Ronnie Baker Brooks, muito além dos doze compassos

 

por: Renato Limão

 

 

   Nem só de doze compassos e três acordes vive o blues de Chicago, pelo menos não o blues contemporâneo. Foi o que Ronnie Baker Brooks demonstrou no projeto Sesi Jazz’n’Blues 2007, no Sesi Paulista (São Paulo), em 08 de dezembro. O guitarrista norte-americano, filho de Lonnie Brooks, encontrou o auditório com uma lotação muito aquém do que foi apresentado no palco.
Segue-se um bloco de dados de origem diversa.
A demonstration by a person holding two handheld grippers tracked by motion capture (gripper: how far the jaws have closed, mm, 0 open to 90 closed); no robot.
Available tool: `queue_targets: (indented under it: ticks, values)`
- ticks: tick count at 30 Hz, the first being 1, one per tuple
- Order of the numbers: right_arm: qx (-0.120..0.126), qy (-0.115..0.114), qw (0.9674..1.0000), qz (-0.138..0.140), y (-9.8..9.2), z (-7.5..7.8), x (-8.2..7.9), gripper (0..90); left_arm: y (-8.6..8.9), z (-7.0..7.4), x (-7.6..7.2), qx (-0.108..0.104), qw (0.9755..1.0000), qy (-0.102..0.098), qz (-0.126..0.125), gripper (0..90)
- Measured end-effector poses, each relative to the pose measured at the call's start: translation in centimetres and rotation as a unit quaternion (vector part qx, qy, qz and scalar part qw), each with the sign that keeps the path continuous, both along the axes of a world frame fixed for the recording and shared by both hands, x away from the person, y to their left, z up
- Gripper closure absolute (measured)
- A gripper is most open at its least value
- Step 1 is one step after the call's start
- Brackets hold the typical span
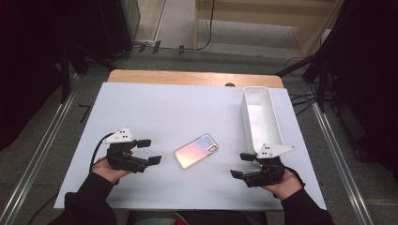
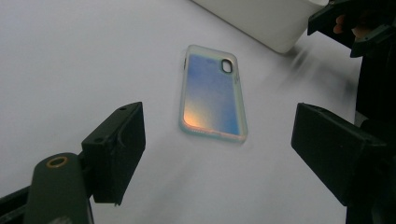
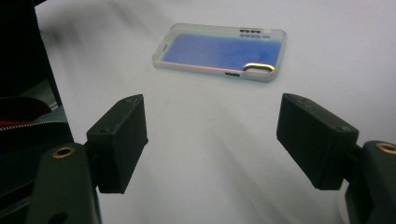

   Logo na segunda música, um simpático Ronnie foi ao microfone: “some of you may not understand what I’m saying, but I hope you can feel it, I hope I can touch you…” (“Alguns de vocês podem não entender o que estou dizendo, mas espero que possam sentir, espero que eu consiga tocá-los”); e conseguiu. Muito feeling em um fraseado de guitarra forte, bastante tradicional, calcado muito no blues-rock mas sem esquecer grooves modernos. Verdadeiro showman, Brooks brincou com a platéia e chamou diversas vezes o público a interagir.

   Na banda, destacou-se o competente baixista Carlton Armstrong, com sua singular maneira de utilizar a mão direita de lado para dedilhar o instrumento e sua forte presença de palco. Completando o time, mas sem o mesmo brilho, estiveram Steve Nixon nos teclados e Tony Tucker Jr. na bateria.

   Um ponto fraco do show foi o som que chegava ao público. Uma equalização escondendo o contrabaixo e a voz, e uma guitarra com excessos de agudos obrigou Ronnie a (com maestria) mexer muito com a dinâmica da banda, fato que abrilhantou a apresentação permitindo que em alguns momentos sua voz ecoasse sem o auxílio do microfone por todo o auditório.

   O repertório, baseado nos álbuns The Torch e Take Me Witcha, ainda contou com algumas versões, com destaque para a interpretação de I believe to my soul, de Ray Charles.

   Por fim, antes da última música, onde Brooks literalmente passeou com sua Fender pela platéia, o guitarrista ainda deixou uma recado e uma lição: “Enquanto tiverem seres humanos na Terra, sempre haverá o blues”. E realmente, enquanto tiverem músicos e bluesmen como Ronnie Baker Brooks entre nós, o feeling da música negra norte americana estará sempre muito bem guardado.